Other long-term liabilities include an accrual of $39 million, and other current liabilities include an accrual of $10 million, at Dec. 31, 1999, for estimated costs associated with environmental remediation. Approximately $24 million of the long-term liability and $4 million of the current liability relate to a DOE assessment for decommissioning a federal uranium enrichment facility, as discussed in Note 6. Other estimates have been recorded for expected environmental costs associated with manufactured gas plant sites and other waste disposal sites, as discussed later. These environmental liabilities do not include accruals recorded and collected from customers in rates for future nuclear fuel disposal costs or decommissioning costs related to NSP-Minnesota's nuclear generating plants. See Note 6 for further discussion of nuclear items.
Environmental liabilities are subject to considerable uncertainties that affect Xcel Energy's ability to estimate its share of the ultimate costs of remediation and pollution control efforts. Uncertainties include the nature and extent of site contamination, the extent of required cleanup efforts, varying costs of alternative cleanup methods and pollution control technologies, changes in environmental remediation and pollution control requirements, the potential effect of technological improvements, the number and financial strength of other potentially responsible parties at multi-party sites and the identification of new environmental cleanup sites. Xcel Energy has recorded and/or disclosed its best estimate of expected future environmental costs and obligations.
Site Remediation
The EPA or state environmental agencies have designated NSP-Minnesota as a potentially responsible party (PRP) for 14 waste disposal sites to which NSP-Minnesota allegedly sent hazardous materials.

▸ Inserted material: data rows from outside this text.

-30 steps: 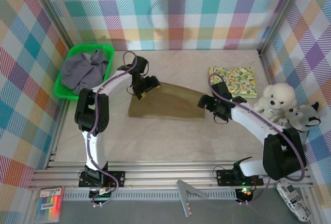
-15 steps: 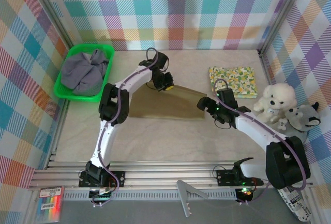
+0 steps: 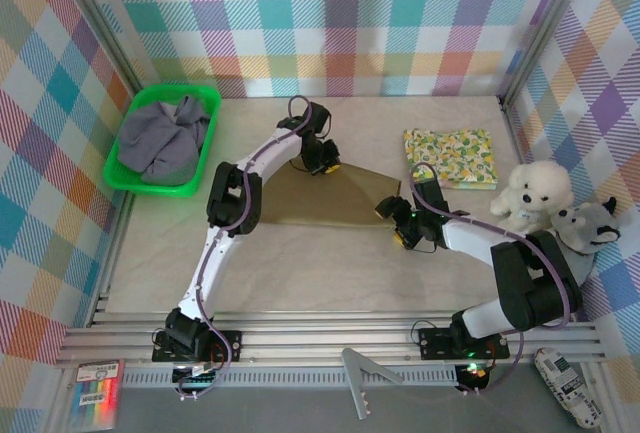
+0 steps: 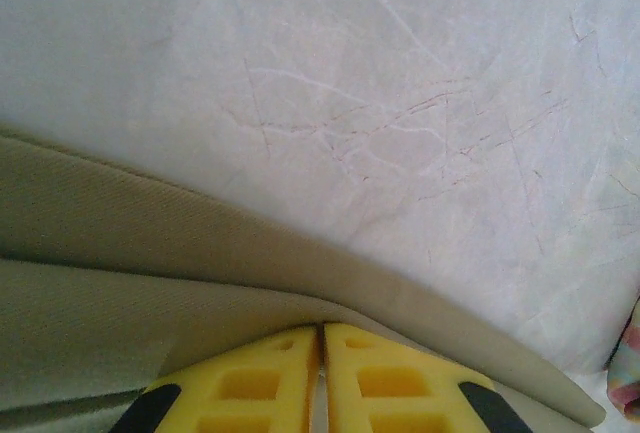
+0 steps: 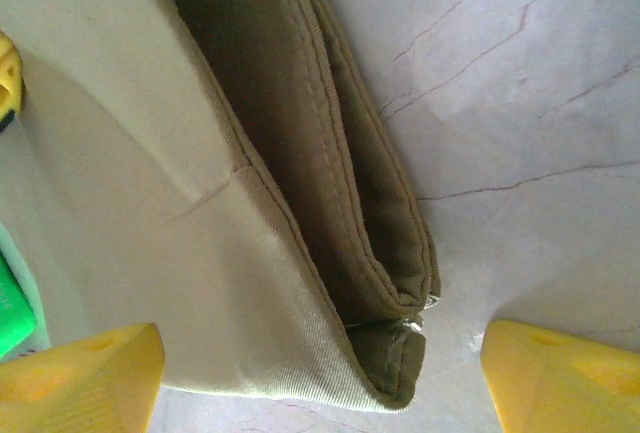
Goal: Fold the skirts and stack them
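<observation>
On my overhead feed the olive-brown skirt [image 3: 330, 198] lies flat on the pale table [image 3: 300, 273], roughly mid-table, between the two arms. The left gripper [image 3: 326, 165] sits at the skirt's far edge, towards its right end. On its wrist feed I see the yellow fingers [image 4: 250, 383] pressed together with barely a slit between them, and the skirt's hem fold runs right in under the tips, so I read it as clenched on that edge.

The right gripper [image 3: 392, 223] is down at the skirt's near right corner. Its wrist feed shows the two yellow fingers well apart, one on either side of the corner, where the doubled layers and stitched hem curl over on the tabletop. The jaws are released and neither fingertip is touching the fabric.

The floral skirt [image 3: 450, 157] lies folded in a neat rectangle on the right side of the table towards the back, just beyond the right arm. The grey-lavender skirt [image 3: 160, 138] is bunched up inside the green basket [image 3: 205, 93] at the far left. A white plush dog [image 3: 532, 191] and a grey plush toy [image 3: 585, 225] sit side by side against the right wall, touching each other, near the floral skirt.
</observation>
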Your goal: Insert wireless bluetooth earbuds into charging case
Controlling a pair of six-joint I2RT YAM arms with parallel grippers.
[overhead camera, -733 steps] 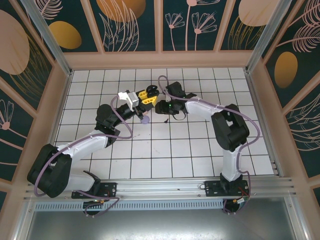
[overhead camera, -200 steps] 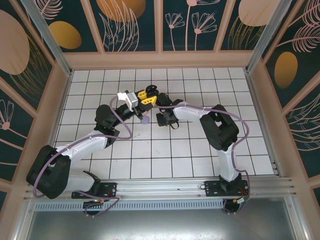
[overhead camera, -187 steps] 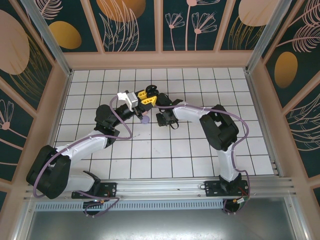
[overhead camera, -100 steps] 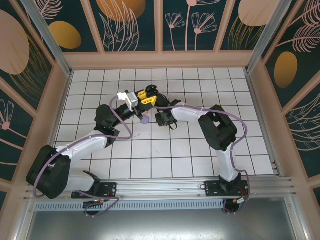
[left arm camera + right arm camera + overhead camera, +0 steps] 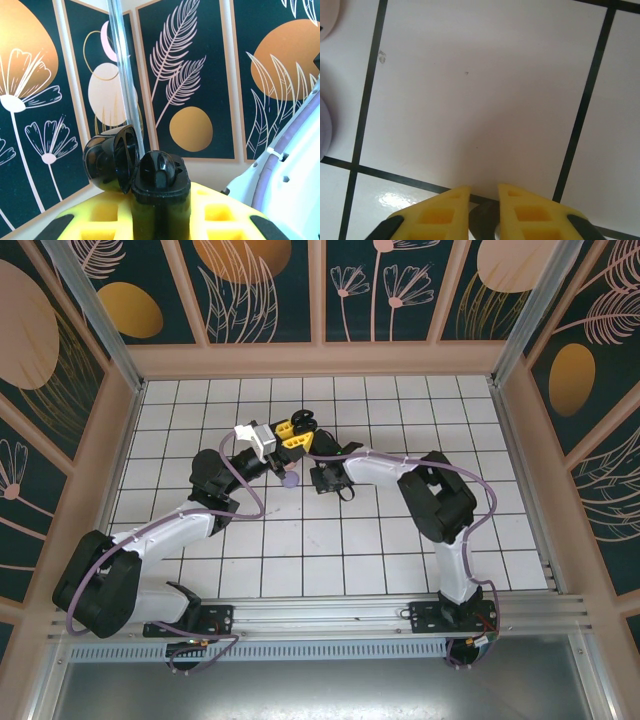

While it is not feasible to determine the ultimate impact of PRP site remediation at this time, the amounts accrued represent the best current estimate of NSP-Minnesota's future liability. It is NSP-Minnesota's practice to vigorously pursue and, if necessary, litigate with insurers to recover incurred remediation costs whenever possible. Through litigation, NSP-Minnesota has recovered a portion of the remediation costs paid to date. Management believes remediation costs incurred, but not
55
recovered, from insurance carriers or other parties should be allowed recovery in future ratemaking. Until NSP-Minnesota is identified as a PRP, it is not possible to predict the timing or amount of any costs associated with sites, other than those discussed previously.
NSP-Wisconsin may be involved in the cleanup and remediation at three sites, including one that NSP-Minnesota is also investigating. One site is a former transformer disposal facility in New Lisbon, Wis., and the remaining two are locations where fuel tanks were installed. The ultimate cleanup and remediation costs of these sites and the extent of NSP-Wisconsin's responsibility, if any, for sharing such costs are not known at this time, but are expected to be immaterial.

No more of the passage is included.